● **Data block**
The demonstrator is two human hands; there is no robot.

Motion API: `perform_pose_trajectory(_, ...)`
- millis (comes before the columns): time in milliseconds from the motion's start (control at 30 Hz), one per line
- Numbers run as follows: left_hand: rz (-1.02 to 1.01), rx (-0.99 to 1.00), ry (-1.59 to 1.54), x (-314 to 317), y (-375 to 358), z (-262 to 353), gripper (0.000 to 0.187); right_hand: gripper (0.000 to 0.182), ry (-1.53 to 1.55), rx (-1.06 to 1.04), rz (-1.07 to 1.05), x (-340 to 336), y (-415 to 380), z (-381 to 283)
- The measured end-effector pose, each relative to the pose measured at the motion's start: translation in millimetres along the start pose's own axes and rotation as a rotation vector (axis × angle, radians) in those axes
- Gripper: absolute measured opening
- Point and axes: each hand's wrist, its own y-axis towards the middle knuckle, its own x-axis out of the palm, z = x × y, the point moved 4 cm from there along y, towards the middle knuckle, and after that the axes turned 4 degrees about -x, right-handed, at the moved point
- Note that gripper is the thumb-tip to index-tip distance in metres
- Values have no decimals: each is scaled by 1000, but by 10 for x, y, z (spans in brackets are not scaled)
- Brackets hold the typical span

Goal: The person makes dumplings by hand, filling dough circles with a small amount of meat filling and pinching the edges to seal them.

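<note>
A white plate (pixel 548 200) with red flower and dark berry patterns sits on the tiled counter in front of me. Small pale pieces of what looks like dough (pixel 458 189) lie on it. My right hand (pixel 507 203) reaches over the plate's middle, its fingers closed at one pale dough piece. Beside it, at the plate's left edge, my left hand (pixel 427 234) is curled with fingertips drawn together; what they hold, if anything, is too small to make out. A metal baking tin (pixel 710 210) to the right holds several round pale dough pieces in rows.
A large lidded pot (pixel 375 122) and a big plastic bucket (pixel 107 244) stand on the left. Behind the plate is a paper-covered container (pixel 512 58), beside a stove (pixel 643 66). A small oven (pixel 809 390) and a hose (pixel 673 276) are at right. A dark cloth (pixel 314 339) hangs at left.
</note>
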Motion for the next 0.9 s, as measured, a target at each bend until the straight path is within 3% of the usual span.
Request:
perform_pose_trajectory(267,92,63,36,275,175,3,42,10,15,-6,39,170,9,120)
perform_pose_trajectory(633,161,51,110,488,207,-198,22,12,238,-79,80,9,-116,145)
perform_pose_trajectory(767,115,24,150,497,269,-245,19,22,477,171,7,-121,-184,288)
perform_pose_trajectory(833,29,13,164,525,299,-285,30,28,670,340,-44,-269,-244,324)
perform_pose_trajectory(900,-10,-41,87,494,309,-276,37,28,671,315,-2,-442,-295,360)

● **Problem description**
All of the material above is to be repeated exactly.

● **Answer section**
The demonstrator is two human hands; there is no robot.

Motion API: `perform_pose_trajectory(_, ...)`
- millis (comes before the columns): time in milliseconds from the motion's start (control at 30 Hz), one per line
- Numbers run as follows: left_hand: rz (-1.02 to 1.01), rx (-0.99 to 1.00), ry (-1.59 to 1.54), x (-314 to 317), y (-375 to 358), z (-262 to 353), gripper (0.000 to 0.187); right_hand: gripper (0.000 to 0.182), ry (-1.53 to 1.55), rx (-1.06 to 1.04), rz (-1.07 to 1.05), x (-340 to 336), y (-415 to 380), z (-381 to 283)
- The measured end-effector pose, each relative to the pose measured at the motion's start: translation in millimetres along the start pose's own axes and rotation as a rotation vector (axis × angle, radians) in those axes
- Gripper: absolute measured opening
- Point and axes: each hand's wrist, its own y-axis towards the middle knuckle, its own x-axis out of the palm, z = x × y, the point moved 4 cm from there along y, towards the middle knuckle, and after that the axes turned 4 degrees about -x, right-handed, at the moved point
- Note that gripper is the thumb-tip to index-tip distance in metres
- Values have no decimals: each is scaled by 1000, but by 10 for x, y, z (spans in brackets are not scaled)
- Brackets hold the typical span

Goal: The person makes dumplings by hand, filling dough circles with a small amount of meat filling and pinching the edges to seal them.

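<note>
A white plate (pixel 548 200) with red flower and dark berry patterns sits on the tiled counter in front of me. Small pale pieces of what looks like dough (pixel 458 189) lie on it. My right hand (pixel 507 203) reaches over the plate's middle, its fingers closed at one pale dough piece. Beside it, at the plate's left edge, my left hand (pixel 427 234) is curled with fingertips drawn together; what they hold, if anything, is too small to make out. A metal baking tin (pixel 710 210) to the right holds several round pale dough pieces in rows.
A large lidded pot (pixel 375 122) and a big plastic bucket (pixel 107 244) stand on the left. Behind the plate is a paper-covered container (pixel 512 58), beside a stove (pixel 643 66). A small oven (pixel 809 390) and a hose (pixel 673 276) are at right. A dark cloth (pixel 314 339) hangs at left.
</note>
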Motion for the next 0.9 s, as measured, a target at each bend until the straight path is within 3% of the usual span.
Request:
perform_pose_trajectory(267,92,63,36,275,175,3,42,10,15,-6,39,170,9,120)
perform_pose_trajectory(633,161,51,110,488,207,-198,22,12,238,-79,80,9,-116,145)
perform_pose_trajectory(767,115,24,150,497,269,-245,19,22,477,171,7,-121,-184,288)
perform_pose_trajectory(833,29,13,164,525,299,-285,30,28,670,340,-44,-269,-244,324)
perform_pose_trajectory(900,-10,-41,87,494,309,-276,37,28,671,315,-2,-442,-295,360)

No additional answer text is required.